Support Bias in _kernel_matmul_fp8_row_non_persistent (#4167)

njriasan · facebook-github-bot · commit 98cf949f4d1f · 2025-05-29T18:16:46.000-07:00
Summary: Pull Request resolved: #4167 X-link: facebookresearch/FBGEMM#1247 Matches Bias support with the persistent kernel. Reviewed By: karthik-man Differential Revision: D74914575 fbshipit-source-id: bff73c9d13ac193085b7aee927b9701e94cdd4e7
diff --git a/fbgemm_gpu/experimental/gemm/triton_gemm/fp8_gemm.py b/fbgemm_gpu/experimental/gemm/triton_gemm/fp8_gemm.py
@@ -296,7 +296,7 @@ def _kernel_matmul_fp8_row(
         SPLIT_K (int): Number of SM's to launch per row.
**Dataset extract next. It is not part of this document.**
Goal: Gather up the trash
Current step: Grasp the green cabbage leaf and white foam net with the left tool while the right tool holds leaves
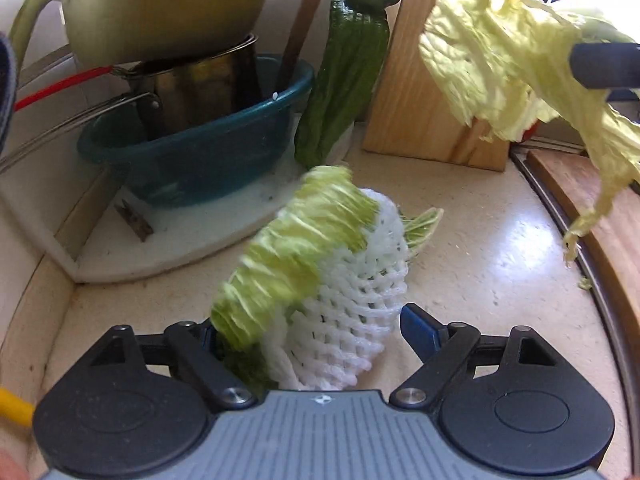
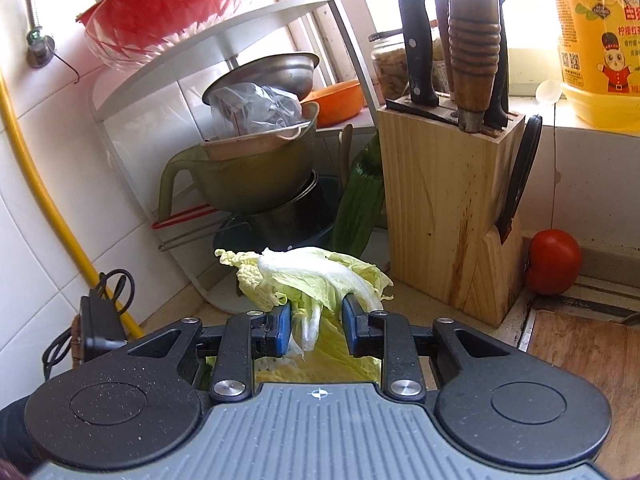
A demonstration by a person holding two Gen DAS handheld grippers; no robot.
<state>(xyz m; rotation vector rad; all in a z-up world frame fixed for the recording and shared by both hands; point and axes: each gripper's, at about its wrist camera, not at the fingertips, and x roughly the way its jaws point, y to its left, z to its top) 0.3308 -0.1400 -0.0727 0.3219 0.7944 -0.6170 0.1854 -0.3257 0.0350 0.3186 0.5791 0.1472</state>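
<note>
In the left wrist view a white foam fruit net (image 1: 352,312) with a green cabbage leaf (image 1: 296,256) draped over it lies between the fingers of my left gripper (image 1: 312,332). The jaws stand wide apart and the leaf is motion-blurred. My right gripper (image 2: 316,324) is shut on a bunch of pale cabbage leaves (image 2: 312,276) and holds them above the counter. Those leaves (image 1: 512,64) hang at the upper right of the left wrist view, with a black finger (image 1: 604,66) of the right gripper beside them.
A wooden knife block (image 2: 444,208) stands on the cream counter (image 1: 480,264). A teal basin (image 1: 200,148) with stacked pots sits on a white rack base. A green pepper (image 1: 348,76) leans against the block. A tomato (image 2: 554,262) and a wooden cutting board (image 2: 580,360) lie to the right.
</note>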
         USE_BIAS (bool): Whether to use bias.
         EVEN_K (bool): Whether K is evenly divisible by BLOCK_K * SPLIT_K.
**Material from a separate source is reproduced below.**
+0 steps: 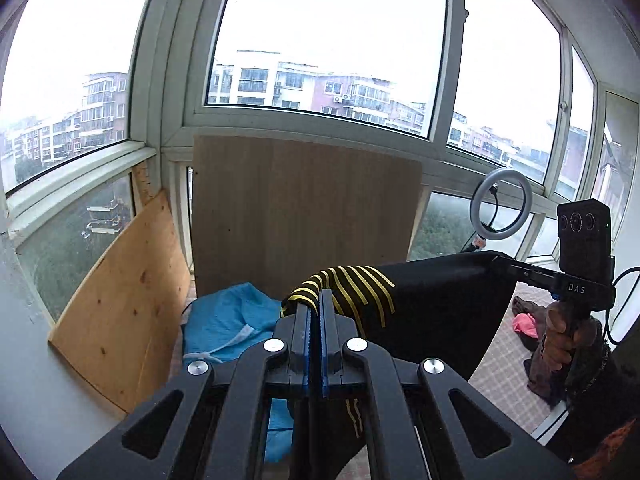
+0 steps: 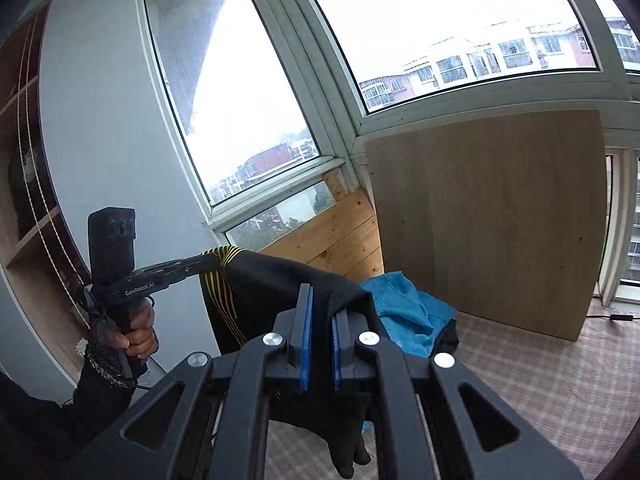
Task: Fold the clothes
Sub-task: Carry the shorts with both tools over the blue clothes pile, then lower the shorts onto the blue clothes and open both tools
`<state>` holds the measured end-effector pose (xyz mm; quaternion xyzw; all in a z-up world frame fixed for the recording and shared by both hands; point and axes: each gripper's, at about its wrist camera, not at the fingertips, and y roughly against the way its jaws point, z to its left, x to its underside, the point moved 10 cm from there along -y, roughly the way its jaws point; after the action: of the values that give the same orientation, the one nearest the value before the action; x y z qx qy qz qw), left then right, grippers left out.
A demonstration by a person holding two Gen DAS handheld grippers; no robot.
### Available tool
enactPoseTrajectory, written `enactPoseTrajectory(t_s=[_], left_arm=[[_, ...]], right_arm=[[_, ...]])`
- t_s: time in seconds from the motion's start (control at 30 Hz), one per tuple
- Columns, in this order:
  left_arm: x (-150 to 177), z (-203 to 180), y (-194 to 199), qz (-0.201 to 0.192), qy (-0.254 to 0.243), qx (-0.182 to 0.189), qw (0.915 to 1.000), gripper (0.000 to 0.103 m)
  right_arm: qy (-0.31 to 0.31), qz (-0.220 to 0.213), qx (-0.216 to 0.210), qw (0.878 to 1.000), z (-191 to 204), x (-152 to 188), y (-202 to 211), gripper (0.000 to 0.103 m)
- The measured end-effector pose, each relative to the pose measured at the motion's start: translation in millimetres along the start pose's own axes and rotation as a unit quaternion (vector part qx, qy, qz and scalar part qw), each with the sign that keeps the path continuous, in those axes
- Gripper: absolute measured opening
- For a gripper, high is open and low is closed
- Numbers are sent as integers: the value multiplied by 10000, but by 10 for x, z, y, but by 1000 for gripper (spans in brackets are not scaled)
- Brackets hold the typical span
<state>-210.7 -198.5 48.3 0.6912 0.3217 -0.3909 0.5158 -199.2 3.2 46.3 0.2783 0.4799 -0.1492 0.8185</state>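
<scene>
A black garment with yellow stripes (image 1: 432, 304) hangs stretched in the air between my two grippers. My left gripper (image 1: 315, 300) is shut on its striped end. My right gripper (image 2: 322, 300) is shut on the plain black end (image 2: 304, 280). In the left wrist view the right gripper (image 1: 508, 262) shows at the far right, held by a hand. In the right wrist view the left gripper (image 2: 208, 262) shows at the left, clamped on the striped end. The cloth sags below both grippers.
A blue garment (image 1: 228, 320) lies on the checked floor (image 2: 520, 380) below. A wooden board (image 1: 304, 216) and a plywood sheet (image 1: 116, 312) lean against the windows. A ring light (image 1: 501, 204) stands at the right. More clothes (image 1: 528, 328) lie on the floor.
</scene>
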Motion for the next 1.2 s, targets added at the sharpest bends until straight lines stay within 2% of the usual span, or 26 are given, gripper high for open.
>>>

-        AB_DTYPE (bool): Wether to cast A and B to C.dtype before tensor core.
+        AB_DTYPE (bool): Whether to cast A and B to C.dtype before tensor core.
     """
     # Matrix multiplication.
     start_pid = tl.program_id(axis=0)
@@ -459,7 +459,7 @@ def _kernel_matmul_fp8_row_no_fast_acc(
         SPLIT_K (int): Number of SM's to launch per row.
         EVEN_K (bool): Whether K is evenly divisible by BLOCK_K * SPLIT_K.
         USE_BIAS(bool): Whether to use bias.
-        AB_DTYPE (bool): Wether to cast A and B to C.dtype before tensor core.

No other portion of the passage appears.